There was no association between music training and speech perception, a finding consistent with some previous reports (Boebinger et al., 2015; Ruggles et al., 2014), but contrary to results reported by researchers who administered tests of phonology (e.g., Zuk et al., 2013), speech segmentation (François et al., 2013), the perception of pitch and intonation in speech (Besson, Schön, Moreno, Santos, & Magne, 2007), and speech perception in suboptimal conditions (e.g., Strait & Kraus, 2011; Swaminathan et al., 2015). Although researchers frequently interpret significant correlations between music training and speech perception as evidence for training effects or plasticity (e.g., Kraus & Chandrasekaran, 2010; Skoe & Kraus, 2012; Strait & Kraus, 2011), such associations could be the consequence of preexisting individual differences (Schellenberg, 2015). Findings from twin studies confirm that genetic factors play a role in music perception, the propensity to engage in musical activities, and musical accomplishment (for review see Hambrick, Ullén, & Mosing, 2016). In short, nature influences musical competence and the likelihood of taking music lessons, which would, in turn, further influence musical competence—a gene-environment interaction (Hambrick et al., 2016; Schellenberg, 2015). In the present study, rhythm perception, but not music training, was associated with speech perception, and rhythm perception predicted speech perception after holding training constant. In other words, natural abilities were a better predictor of speech perception than music training. If music training influences speech perception, the effect appears to be small (or non-existent), and potentially a consequence of pre-existing differences in music perception (i.e., aptitude).

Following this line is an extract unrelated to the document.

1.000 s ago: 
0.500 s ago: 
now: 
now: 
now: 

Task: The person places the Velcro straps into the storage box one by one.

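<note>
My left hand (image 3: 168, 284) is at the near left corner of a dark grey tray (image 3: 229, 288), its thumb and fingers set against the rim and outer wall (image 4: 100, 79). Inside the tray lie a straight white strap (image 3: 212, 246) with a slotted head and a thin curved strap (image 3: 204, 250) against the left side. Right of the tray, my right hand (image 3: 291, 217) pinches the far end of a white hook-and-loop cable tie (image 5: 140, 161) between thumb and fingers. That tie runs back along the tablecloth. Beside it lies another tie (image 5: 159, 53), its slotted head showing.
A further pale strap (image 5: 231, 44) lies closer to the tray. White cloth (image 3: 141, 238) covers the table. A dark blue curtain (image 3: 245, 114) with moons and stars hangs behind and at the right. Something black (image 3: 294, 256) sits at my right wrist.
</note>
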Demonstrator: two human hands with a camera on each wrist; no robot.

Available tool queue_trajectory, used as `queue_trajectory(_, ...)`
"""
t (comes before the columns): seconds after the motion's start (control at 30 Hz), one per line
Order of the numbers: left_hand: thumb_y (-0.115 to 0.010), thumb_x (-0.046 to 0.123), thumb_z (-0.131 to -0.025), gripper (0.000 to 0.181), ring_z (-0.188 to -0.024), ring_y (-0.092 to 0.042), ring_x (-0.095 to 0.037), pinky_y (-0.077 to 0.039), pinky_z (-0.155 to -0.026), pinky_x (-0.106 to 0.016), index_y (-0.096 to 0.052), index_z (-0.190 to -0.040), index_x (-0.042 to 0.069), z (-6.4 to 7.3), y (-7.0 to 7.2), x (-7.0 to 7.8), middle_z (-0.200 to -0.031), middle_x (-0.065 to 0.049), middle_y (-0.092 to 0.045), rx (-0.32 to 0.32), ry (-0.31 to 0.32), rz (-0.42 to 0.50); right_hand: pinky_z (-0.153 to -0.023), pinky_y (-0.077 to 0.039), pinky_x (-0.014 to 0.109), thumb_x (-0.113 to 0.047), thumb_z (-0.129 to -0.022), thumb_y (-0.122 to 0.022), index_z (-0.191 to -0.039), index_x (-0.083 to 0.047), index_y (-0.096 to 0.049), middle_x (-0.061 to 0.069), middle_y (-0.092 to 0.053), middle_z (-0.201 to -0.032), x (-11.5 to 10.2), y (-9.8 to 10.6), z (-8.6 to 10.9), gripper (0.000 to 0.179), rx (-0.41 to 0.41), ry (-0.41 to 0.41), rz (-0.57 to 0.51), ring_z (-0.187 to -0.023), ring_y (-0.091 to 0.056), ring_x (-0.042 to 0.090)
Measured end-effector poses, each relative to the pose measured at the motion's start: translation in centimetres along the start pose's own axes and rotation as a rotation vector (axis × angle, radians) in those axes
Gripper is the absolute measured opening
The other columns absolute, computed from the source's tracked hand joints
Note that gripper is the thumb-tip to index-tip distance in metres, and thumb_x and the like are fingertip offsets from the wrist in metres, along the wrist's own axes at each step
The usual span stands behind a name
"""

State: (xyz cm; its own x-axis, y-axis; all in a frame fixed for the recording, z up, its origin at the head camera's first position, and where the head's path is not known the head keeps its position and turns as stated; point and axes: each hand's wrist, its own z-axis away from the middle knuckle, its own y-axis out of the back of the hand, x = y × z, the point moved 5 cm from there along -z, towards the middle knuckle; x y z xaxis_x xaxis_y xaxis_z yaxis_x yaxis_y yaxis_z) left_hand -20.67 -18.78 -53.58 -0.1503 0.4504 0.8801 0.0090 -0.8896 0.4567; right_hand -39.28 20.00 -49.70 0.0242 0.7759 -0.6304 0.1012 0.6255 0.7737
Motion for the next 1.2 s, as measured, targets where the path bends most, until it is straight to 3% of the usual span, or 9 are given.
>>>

Unequivocal evidence for training effects comes only from experiments with random assignment, which eliminate processes that promote musical participation in the first place, and make it impossible to examine interactions between genes and the environment. Correlational and quasi-experimental studies, by contrast, provide ecologically valid snapshots but leave training effects undifferentiated from preexisting differences. Future research could diminish this problem by including a more comprehensive suite of hypothesized preexisting factors. In the present investigation, we measured music perception and music training. With training held constant, performance on the music-perception test was a better estimate of natural musical abilities. With music perception held constant, training was a purer measure of learning music, which could in principle promote speech and language skills, although personality, cognitive, and demographic variables are also implicated in the choice to take music lessons (Corrigall et al., 2013). In any event, the present findings indicate that associations between language and music processes are likely to be over-simplified when researchers assume that music training causes improvements in speech perception.